#### [Records from a data collection]
-*-

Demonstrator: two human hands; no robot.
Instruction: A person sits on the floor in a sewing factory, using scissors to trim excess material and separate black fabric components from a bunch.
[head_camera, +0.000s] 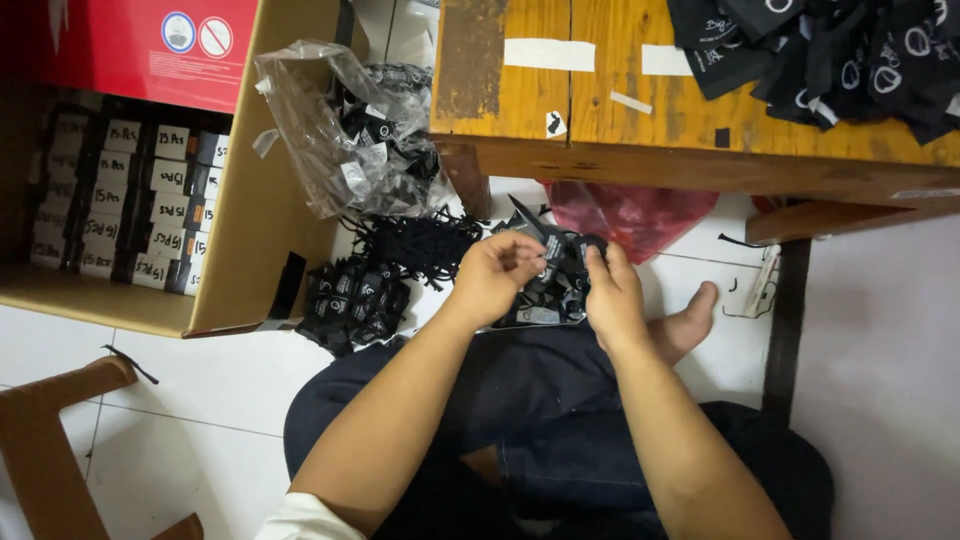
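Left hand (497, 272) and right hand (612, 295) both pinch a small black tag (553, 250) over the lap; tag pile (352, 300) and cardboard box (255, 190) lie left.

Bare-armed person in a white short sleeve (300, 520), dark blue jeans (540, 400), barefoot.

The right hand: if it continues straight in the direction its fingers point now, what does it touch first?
Probably the red plastic bag under the wooden table. The right hand points up-frame past the black tags; depth is unclear.
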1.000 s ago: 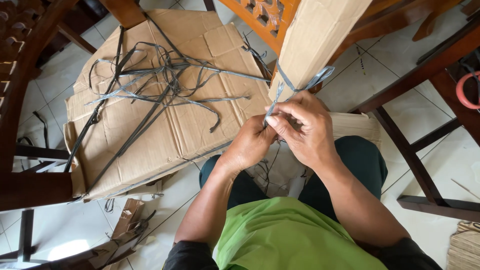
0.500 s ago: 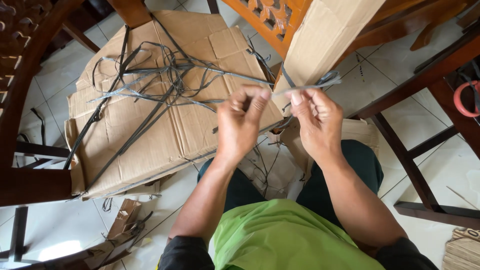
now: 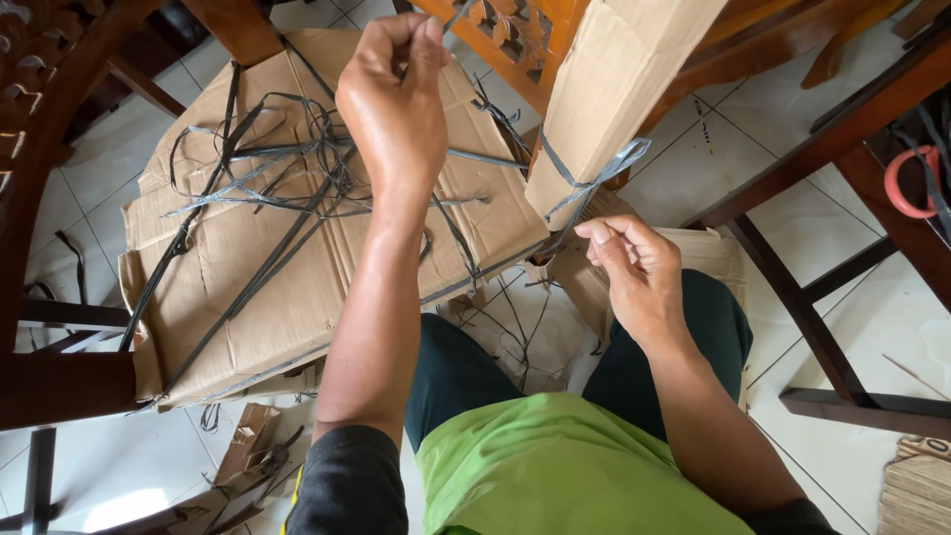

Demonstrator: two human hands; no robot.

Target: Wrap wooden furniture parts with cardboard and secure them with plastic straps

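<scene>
The left hand [image 3: 394,99] is raised, its thumb and fingers pinched on a thin grey strap [image 3: 594,178] that runs out of the top of the picture. The right hand [image 3: 639,272] sits lower, fingers loosely curled and holding nothing clearly, just below the strap's knot on the cardboard-wrapped leg [image 3: 619,89]. More straps [image 3: 287,168] lie tangled on flattened cardboard [image 3: 258,287] on the floor.
</scene>
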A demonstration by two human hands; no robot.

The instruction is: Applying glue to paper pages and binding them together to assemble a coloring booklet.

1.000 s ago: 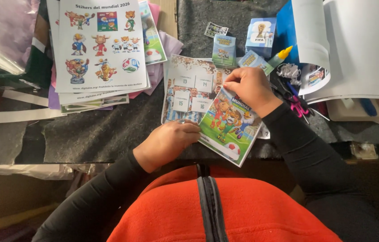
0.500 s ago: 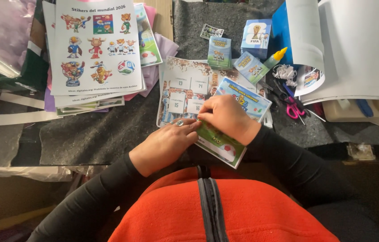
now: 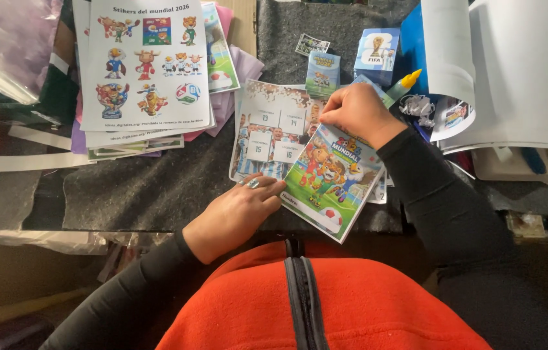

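Sticker album cover (image 3: 333, 183), a glossy green card with cartoon animal mascots and a football, lies tilted on the grey felt mat (image 3: 157, 185), its near corner reaching past the mat's edge toward the person's orange vest (image 3: 326, 304). It overlaps the right part of an open album page (image 3: 267, 133) with numbered white sticker slots, which lies flat on the mat just beyond it. The left hand (image 3: 235, 217) rests palm down at the cover's left edge, fingers loosely together and pressing on the card and page, a ring on one finger. The right hand (image 3: 359, 111) sits at the cover's far corner, fingers curled narrow and pinched on that corner. Just beyond the cover stand small blue boxes (image 3: 352, 61) and a yellow-tipped glue bottle (image 3: 402, 85). Left of the page lies a white sheet of mascot stickers (image 3: 148, 65) atop a paper stack.
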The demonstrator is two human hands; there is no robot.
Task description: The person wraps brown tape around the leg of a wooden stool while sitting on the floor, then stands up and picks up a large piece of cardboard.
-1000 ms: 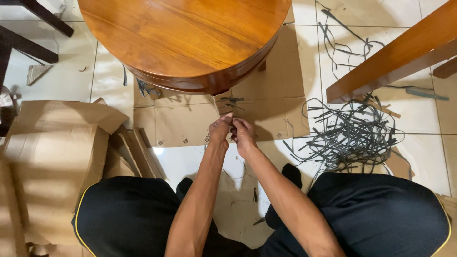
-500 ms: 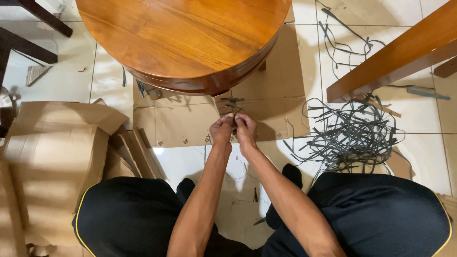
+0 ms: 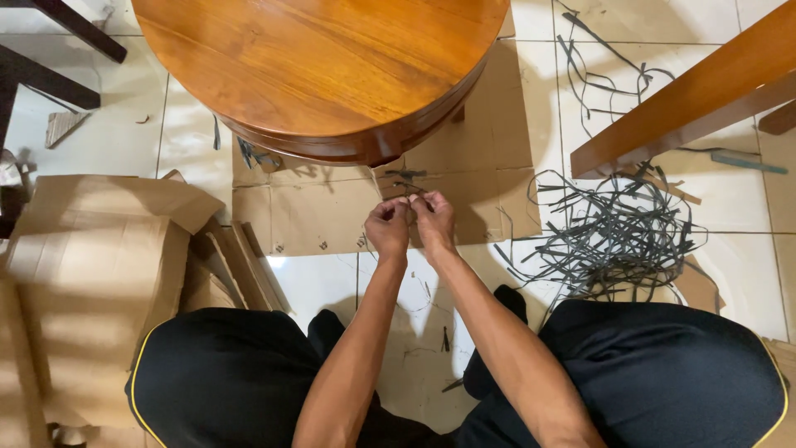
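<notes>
My left hand (image 3: pixel 387 228) and my right hand (image 3: pixel 434 220) meet fingertip to fingertip over a flat sheet of cardboard (image 3: pixel 323 216) on the tiled floor. Both pinch a small piece of thin dark strip (image 3: pixel 410 202) between them; most of it is hidden by the fingers. Just beyond my hands stands a round wooden table (image 3: pixel 323 66) with a glossy brown top. A few short dark scraps (image 3: pixel 405 176) lie on the cardboard under its rim. I sit on the floor with my knees in black trousers (image 3: pixel 663 373) spread apart.
A tangled pile of dark grey strips (image 3: pixel 618 232) lies on the floor to the right. A wooden beam (image 3: pixel 696 91) slants above it. Folded cardboard boxes (image 3: pixel 99 265) are stacked at left. Dark chair legs (image 3: pixel 50 75) stand at far left.
Both hands stay at the same spot in front of the table. The fingers have shifted slightly, with the hands closing a little tighter together.
</notes>
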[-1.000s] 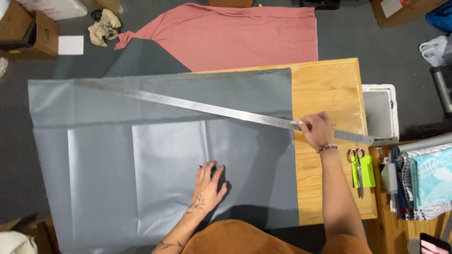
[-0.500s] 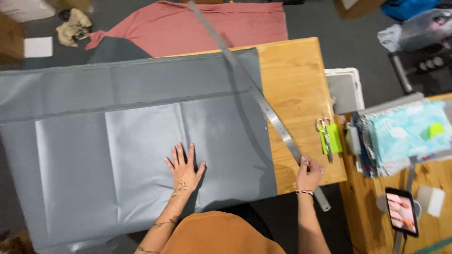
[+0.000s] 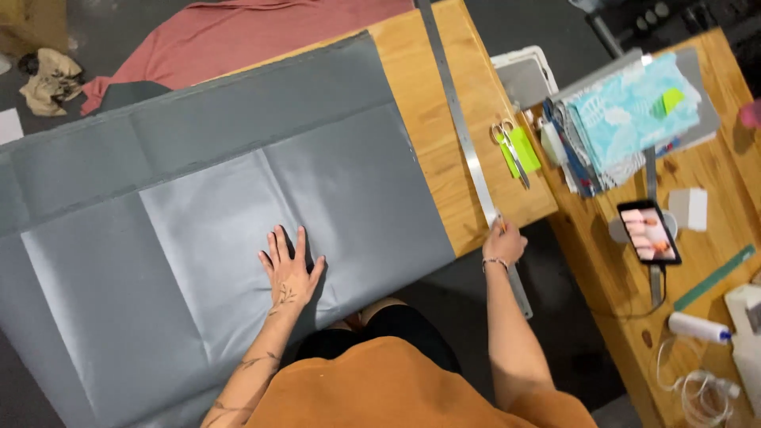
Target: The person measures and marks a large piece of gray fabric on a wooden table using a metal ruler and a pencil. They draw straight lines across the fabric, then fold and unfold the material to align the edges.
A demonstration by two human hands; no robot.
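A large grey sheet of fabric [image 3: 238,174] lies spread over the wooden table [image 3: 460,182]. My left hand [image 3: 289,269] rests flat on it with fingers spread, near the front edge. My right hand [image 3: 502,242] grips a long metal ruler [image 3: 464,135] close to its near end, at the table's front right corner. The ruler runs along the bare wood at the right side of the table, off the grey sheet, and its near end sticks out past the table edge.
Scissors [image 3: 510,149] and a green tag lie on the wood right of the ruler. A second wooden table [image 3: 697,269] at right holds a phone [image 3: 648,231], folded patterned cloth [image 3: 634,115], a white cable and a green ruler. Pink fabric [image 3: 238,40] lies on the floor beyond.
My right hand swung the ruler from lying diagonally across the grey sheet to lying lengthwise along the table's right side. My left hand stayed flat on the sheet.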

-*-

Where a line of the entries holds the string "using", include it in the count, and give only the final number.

2